INSTRUCTIONS FOR THE TASK. Without the images, reproduce every entry exactly.

━━━━━ MATERIALS PROVIDED

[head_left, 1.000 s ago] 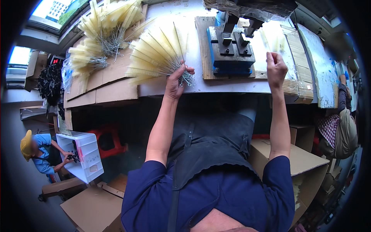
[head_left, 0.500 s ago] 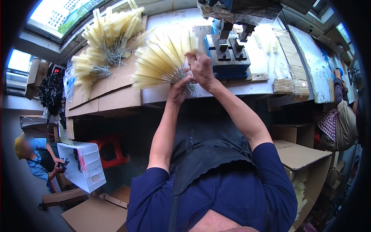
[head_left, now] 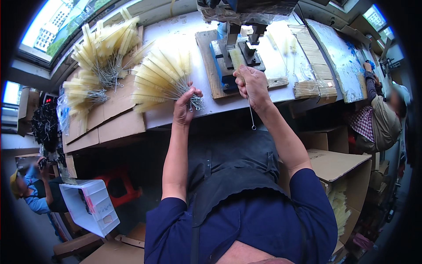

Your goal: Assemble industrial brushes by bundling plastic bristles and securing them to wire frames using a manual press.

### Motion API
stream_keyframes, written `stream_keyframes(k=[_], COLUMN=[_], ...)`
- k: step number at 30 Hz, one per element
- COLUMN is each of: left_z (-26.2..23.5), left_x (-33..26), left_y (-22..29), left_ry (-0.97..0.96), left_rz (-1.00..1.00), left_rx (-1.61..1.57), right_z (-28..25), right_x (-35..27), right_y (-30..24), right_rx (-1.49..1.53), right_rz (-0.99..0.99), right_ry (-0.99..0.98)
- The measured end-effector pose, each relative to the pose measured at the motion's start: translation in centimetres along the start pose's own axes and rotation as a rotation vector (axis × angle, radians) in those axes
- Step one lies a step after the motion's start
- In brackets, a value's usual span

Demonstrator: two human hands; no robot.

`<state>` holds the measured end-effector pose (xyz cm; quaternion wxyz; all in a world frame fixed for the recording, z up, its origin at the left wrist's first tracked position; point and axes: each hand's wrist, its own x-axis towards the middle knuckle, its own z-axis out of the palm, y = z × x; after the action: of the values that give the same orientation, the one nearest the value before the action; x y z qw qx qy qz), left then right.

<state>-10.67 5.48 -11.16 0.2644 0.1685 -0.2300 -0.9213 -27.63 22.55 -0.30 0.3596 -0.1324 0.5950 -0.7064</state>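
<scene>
Left hand (head_left: 183, 105) is gripping the brush fan (head_left: 163, 80); right hand (head_left: 251, 83), upper centre, is pinching one brush (head_left: 238, 59) — keep it straight entering the press (head_left: 235, 53).

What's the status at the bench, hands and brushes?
Left hand grips fanned bundle of brushes. Right hand holds single brush at the press jig, wire handle hanging down. Nothing blocking.

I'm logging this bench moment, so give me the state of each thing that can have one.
left hand: closed on the wire handles of the fanned bunch
fanned bunch of brushes: spread out, held on the bench
right hand: gripping the single brush
single brush: bristle end at the press, wire handle hanging down
blue press: standing on its wooden board
</scene>
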Motion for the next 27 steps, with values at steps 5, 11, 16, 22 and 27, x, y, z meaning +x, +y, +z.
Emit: stream_keyframes(k=[5,11,16,22,27], left_z=[-0.3,-0.2,-0.5,-0.3,-0.6], left_x=[0.2,0.0,0.2,0.3,0.3], left_y=[-0.2,-0.2,0.0,-0.1,0.0], left_ry=[-0.015,0.000,-0.001,0.000,-0.016], left_rz=[0.022,0.008,0.014,0.011,-0.012], left_rx=[0.067,0.059,0.055,0.091,0.035], right_z=[-0.2,-0.5,0.8,1.6,2.1], right_x=[1.7,2.9,1.4,2.3,1.6], right_y=[-1.3,-2.3,-3.8,-2.1,-1.0], right_rx=[0.116,0.088,0.256,0.383,0.394], right_rz=[0.134,0.220,0.267,0.283,0.400], right_ry=[-0.022,-0.099,-0.133,-0.156,-0.219])
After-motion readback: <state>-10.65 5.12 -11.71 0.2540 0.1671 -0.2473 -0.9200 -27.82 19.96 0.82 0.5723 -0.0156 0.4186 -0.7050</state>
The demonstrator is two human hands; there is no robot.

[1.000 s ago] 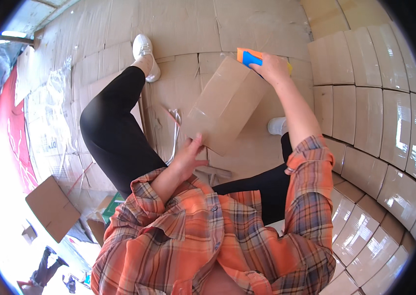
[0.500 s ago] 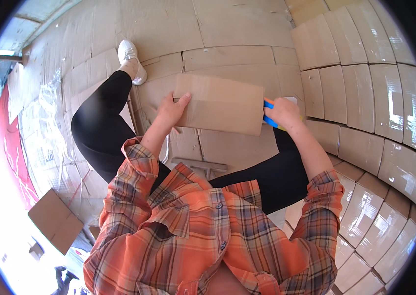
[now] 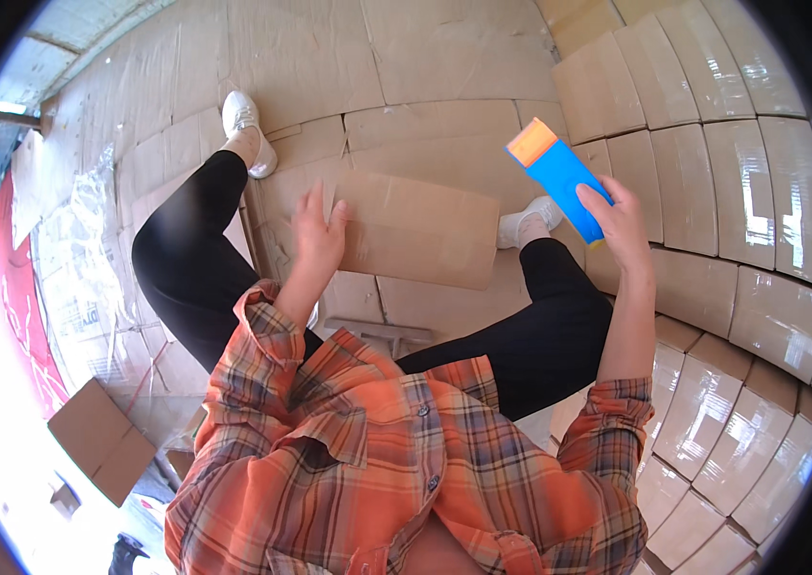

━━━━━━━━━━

ANSWER SPACE.
[head_left, 1.000 s ago] 
[head_left, 0.500 s ago] 
[head_left, now] 

Your goal: Assemble industrial brushes by bundling plastic bristles and securing them to wire frames using a manual press.

### Motion API
stream_keyframes, written `stream_keyframes(k=[_], COLUMN=[_], ...)`
- k: step number at 30 Hz, one per element
- COLUMN is each of: left_z (-26.2..23.5), left_x (-33..26), left_y (-22..29), left_ry (-0.97..0.96), left_rz (-1.00..1.00), left_rx (-1.61..1.57), right_z (-28..25), right_x (-35..27), right_y (-30..24), right_rx (-1.49..1.53), right_rz (-0.99..0.99), right_ry (-0.99..0.98)
- The measured end-effector pose, each relative to the pose measured at the motion's start: translation in centimetres along the start pose's own axes and rotation as a rotation vector (axis × angle, radians) in those axes
- Step one lies a step after the motion's start
- In brackets, a value's usual span

Demonstrator: two human hands; no robot.

`<state>` holds the measured end-effector pose (xyz cm; quaternion wxyz; all in a world frame fixed for the recording, z up, its origin at the left wrist's first tracked position; point and axes: each hand's wrist, its own x-axis towards the middle knuckle, its own z-axis out of the palm, y = z × x; after the action: of the values that give the same orientation, the one nearest the value before the action; x y z qw qx qy qz), left then right.

<state>-10.67 5.48 -11.16 0.2644 0.1685 -0.2300 -0.9213 -27.63 22.55 -0.30 0.3596 -0.1324 0.5950 -0.7064</state>
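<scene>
Left hand (head_left: 183, 105) is gripping the brush fan (head_left: 163, 80); right hand (head_left: 251, 83), upper centre, is pinching one brush (head_left: 238, 59) — keep it straight entering the press (head_left: 235, 53).

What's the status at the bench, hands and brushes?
Left hand grips fanned bundle of brushes. Right hand holds single brush at the press jig, wire handle hanging down. Nothing blocking.

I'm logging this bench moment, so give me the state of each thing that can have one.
left hand: closed on the wire handles of the fanned bunch
fanned bunch of brushes: spread out, held on the bench
right hand: gripping the single brush
single brush: bristle end at the press, wire handle hanging down
blue press: standing on its wooden board
</scene>
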Motion for the next 27 steps, with values at steps 5, 11, 16, 22 and 27, x, y, z meaning +x, +y, +z.
Emit: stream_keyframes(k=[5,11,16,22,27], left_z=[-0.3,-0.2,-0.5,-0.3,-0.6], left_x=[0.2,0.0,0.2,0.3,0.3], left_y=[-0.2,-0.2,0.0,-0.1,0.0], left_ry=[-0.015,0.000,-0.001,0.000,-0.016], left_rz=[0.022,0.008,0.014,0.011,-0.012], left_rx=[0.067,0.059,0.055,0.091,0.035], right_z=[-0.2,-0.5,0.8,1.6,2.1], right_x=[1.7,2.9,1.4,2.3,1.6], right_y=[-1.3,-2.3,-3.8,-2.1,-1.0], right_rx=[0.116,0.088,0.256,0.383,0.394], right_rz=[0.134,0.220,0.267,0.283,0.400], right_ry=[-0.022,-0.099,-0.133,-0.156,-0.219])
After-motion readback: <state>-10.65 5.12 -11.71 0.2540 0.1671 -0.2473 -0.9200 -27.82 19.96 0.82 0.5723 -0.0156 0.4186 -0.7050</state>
The demonstrator is two human hands; there is no robot.

[1.000 s ago] 
[0.500 s ago] 
[now] 

This exercise is complete.